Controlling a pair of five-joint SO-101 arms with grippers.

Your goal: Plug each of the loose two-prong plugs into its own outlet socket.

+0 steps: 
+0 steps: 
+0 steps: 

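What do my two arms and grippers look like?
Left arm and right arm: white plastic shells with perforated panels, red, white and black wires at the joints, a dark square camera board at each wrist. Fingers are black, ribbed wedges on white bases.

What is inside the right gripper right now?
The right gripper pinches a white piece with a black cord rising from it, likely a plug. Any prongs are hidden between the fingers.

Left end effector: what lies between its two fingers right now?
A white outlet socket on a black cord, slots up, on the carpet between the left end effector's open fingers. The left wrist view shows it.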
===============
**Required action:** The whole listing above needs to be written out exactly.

**Response to this exercise:**
Controlling a pair of five-joint SO-101 arms with grippers.

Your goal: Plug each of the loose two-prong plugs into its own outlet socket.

+0 steps: 
+0 steps: 
+0 steps: 

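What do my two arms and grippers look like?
Left arm and right arm: white plastic shells with perforated panels, red, white and black wires at the joints, a dark square camera board at each wrist. Fingers are black, ribbed wedges on white bases.

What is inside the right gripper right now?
The right gripper pinches a white piece with a black cord rising from it, likely a plug. Any prongs are hidden between the fingers.

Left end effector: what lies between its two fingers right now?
A white outlet socket on a black cord, slots up, on the carpet between the left end effector's open fingers. The left wrist view shows it.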

The exercise asks for nothing more.